Aug 25, 2019
“Never be afraid to trust an unknown future
To a known God”
Corrie ten Bloom
My wife of 58 years (June 10) and best friend Eileen had been diagnosed with terminal cancer of the esophagus, which has now moved to the stomach. She has received radiation to reduce the original tumor (which worked), and has undergone chemo, which reduced or eliminated the original tumor, but the new tumor in the stomach requires a different chemo to slow its’ progress. This blog will give my thoughts, fears, prayers, and hopes during this challenging and difficult time.
Eileen completed her second cycle of pill chemo, and she had a visit with the oncologist this past week. He was very pleased at her condition, and decided not to give shots to raise the blood count, which was at 2600, well below the lowest ‘normal’ of 4000. Her range of around 2600 or so seems to be her normal when taking chemo, and as long as it stays above 2000 he is not concerned. She is apparently better than he had expected at this time, and decided to stay the course of treatment. She will have a week off the pills and then start another round.
We discussed the pain she had the past two Sundays, and he said she did not have heartburn as she thought, but had muscle spasms of those muscles in the throat that control swallowing. These spasms stem from the extensive scar tissue in the throat from the radiation and original tumor in the exophages. He suggested keeping the food at moderate temperature, not too hot or cold, take smaller bites and chew well, perhaps using water to help in the swallowing process.
Eileen does not have any pain, and feels well but very weak. Sometimes she cannot pick up one of her feet, and while standing at the counter in the oncology office, while lining up her next appointment, suddenly announced she was about to fall. A younger man who happened to be standing at the next window grabbed one side while I held the other, and a nurse brought in a wheelchair, which we used to take her to the car.
But she is determined to be strong enough to go to Mohonk in a little over a week, and walks whenever she can. She finds that it is standing that causes much of her problems. We just returned from a walk out to the road and back behind then pond and back, a distance of about a half of a mile. Eileen uses walking sticks and she sets a wicked pace.
Much to everyone’s surprise, Eileen is starting to regrow her hair. It is still white, and is about a half inch long. To put it mildly, she is happy about that.

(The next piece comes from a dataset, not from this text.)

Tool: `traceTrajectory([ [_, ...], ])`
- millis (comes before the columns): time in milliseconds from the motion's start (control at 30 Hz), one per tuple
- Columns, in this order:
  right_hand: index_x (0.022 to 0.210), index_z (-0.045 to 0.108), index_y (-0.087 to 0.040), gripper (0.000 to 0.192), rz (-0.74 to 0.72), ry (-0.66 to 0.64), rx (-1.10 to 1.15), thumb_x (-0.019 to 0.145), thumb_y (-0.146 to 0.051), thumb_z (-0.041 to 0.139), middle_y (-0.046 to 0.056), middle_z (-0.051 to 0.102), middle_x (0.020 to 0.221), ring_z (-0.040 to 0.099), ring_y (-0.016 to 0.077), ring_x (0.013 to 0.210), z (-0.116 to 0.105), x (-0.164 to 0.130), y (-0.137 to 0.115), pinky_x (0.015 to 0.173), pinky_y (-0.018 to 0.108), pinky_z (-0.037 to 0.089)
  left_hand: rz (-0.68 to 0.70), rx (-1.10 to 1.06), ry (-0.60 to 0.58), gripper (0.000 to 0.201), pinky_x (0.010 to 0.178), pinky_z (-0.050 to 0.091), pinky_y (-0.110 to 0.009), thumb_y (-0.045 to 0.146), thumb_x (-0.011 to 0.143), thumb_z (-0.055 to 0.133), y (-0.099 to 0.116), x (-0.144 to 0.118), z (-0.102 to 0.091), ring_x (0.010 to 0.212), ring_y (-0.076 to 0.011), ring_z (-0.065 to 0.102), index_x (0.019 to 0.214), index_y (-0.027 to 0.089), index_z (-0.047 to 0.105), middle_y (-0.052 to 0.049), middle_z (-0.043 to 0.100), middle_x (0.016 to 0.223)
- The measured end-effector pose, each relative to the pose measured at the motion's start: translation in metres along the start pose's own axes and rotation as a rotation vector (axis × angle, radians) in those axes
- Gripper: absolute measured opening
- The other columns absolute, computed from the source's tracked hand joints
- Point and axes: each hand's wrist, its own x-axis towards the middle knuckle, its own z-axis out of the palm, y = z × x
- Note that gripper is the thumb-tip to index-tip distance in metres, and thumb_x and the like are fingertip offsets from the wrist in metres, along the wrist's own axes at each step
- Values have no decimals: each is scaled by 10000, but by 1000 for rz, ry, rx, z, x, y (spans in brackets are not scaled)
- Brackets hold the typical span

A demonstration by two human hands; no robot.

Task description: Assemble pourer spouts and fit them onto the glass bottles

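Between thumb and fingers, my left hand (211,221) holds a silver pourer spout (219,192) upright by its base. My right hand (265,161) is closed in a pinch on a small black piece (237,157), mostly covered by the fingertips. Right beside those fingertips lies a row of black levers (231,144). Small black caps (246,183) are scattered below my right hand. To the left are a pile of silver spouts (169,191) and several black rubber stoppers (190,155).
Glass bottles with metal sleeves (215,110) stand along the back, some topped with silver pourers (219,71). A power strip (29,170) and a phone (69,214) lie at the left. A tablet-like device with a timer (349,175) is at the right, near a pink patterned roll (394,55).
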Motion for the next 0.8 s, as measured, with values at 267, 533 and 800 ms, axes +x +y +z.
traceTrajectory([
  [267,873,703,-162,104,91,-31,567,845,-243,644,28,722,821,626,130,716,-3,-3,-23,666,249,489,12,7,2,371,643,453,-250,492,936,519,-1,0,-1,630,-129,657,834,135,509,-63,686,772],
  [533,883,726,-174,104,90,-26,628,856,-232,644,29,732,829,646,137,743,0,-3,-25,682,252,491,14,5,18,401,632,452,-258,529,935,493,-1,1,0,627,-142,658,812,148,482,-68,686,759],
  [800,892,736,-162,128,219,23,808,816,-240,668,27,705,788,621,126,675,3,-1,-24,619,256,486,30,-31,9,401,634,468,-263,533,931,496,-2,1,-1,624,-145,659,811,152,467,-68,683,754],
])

Indeed, God is good to us. Little pain, and the body will do what it does. Life is still good, and we enjoy just being present to one another each day. So far, except for the occasional throat spasms and discomfort of not being able to swallow during those times she finds she can eat almost anything. Eileen lost only 2 lbs. over three weeks, and the doctor is satisfied with that.
I do not want to leave Eileen alone, especially in the evenings, so I am adjusting my evening meetings to be only on Mondays and Tuesdays when our daughter Barbara is here.
This time of respite and calm has helped all of us to set a pace that is good for all. All we can do is take each week, each day, one at a time, and adjust things to match the process.
Gentle One, we lean on Your strength and Love during these times. We feel blessed that this process has had little pain involved, and rely on Your guidance each day. I feel all the love that flows our way as truly life-giving, and know that the Love You shower on us is what keeps us moving in peace and wonder. We trust that all will resolve itself in Love, and the future is filled with the blaze of eternity and becomes clearer each day.